Znają nas narody
Polak ma opinię,
a to bardzo smuci.
Chwałę czerpie w czynie,
gdy pokój - się kłóci.
Czemu tak się dzieje,
pojąć nikt nie zdoła.
Że pogląd istnieje,
i o pomstę woła.
Znają nas narody,
też myślących nacje.
A to kość niezgody,
i w życiu frustracje.
Czyja to opinia,
trzeba się dopytać.
Że nas chce obwiniać,
za gardło też chwyta.
Polaku kochany,
czas zakończyć spory.
Niech ciebie do rany,
przyłoży ktoś chory.
Niech weźmie za rękę,
która umie chronić.
Nie warto co piękne,
tak bezdusznie trwonić.
A wówczas narody,
czy myślące nacje.
Nie uczynią szkody,
bo usłyszą rację...
Komentarze (5)
Dobrze oddałeś nasze cechy.
Świetny wiersz.
Pozdrawiam serdecznie :)
Pewne opinie będą się niestety za nami ciągle ciągnąć.
Grand dziś za Anną. Wiersz na plusa zasługuję.
Interpunkcji nie używam, żebyś miał nad czym
ponarzekać pod wierszydłami moimi;-))))
Miłego poniedziałku życzę
Wiersz ciekawy, ale nie demonizowałbym Polaków jako
wyjątkowo niezgodnej nacji.
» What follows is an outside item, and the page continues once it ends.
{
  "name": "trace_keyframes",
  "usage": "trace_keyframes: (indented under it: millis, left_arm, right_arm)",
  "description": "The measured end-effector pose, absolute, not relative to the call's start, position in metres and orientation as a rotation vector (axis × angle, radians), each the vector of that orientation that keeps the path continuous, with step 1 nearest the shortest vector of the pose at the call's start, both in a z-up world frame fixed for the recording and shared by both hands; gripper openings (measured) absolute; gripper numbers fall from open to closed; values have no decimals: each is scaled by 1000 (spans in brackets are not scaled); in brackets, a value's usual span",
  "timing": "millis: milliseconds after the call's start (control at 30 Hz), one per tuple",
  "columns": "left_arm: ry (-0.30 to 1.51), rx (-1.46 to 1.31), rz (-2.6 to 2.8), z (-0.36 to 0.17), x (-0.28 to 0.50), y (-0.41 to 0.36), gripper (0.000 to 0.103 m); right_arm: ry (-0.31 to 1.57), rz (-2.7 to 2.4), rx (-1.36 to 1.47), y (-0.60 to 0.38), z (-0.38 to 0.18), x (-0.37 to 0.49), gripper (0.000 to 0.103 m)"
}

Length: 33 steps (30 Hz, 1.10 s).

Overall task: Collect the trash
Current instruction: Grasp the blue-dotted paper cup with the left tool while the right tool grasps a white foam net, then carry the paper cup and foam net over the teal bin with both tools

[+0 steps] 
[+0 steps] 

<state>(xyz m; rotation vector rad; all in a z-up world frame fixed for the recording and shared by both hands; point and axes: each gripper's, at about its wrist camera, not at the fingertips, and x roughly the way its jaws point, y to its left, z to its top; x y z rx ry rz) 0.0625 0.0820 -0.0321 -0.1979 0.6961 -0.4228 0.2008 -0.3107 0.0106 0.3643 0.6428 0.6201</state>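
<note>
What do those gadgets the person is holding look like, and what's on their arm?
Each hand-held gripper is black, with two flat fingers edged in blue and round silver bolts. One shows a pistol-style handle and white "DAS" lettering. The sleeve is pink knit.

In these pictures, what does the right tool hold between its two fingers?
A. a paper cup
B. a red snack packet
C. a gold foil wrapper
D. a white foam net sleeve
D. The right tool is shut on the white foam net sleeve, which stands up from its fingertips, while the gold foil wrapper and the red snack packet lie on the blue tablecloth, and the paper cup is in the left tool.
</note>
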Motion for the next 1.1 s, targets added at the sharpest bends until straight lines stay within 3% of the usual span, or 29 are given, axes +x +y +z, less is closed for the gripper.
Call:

Wojny domowe w latach
60-tych XIX wieku w USA i w latach 30-tych XX wieku w
Hiszpanii były tak krwawe i wyniszczające, że chyba
Polakom nigdy takie się nie zdarzyły. Niemcy utopili
we krwi całą Europę w XX w., a teraz po zjednoczeniu
wcale nie byli i nie są tacy zgodni co do tego, czy
warto było się jednoczyć po upadku muru berlińskiego.
Pozdrawiam.
Jesteśmy wyjątkiem na tle innych nacji,
lecz waleczna cecha jest przykrą ozdobą:
kiedy już to mamy o co walczyliśmy
- wtedy zaczynamy walczyć między sobą.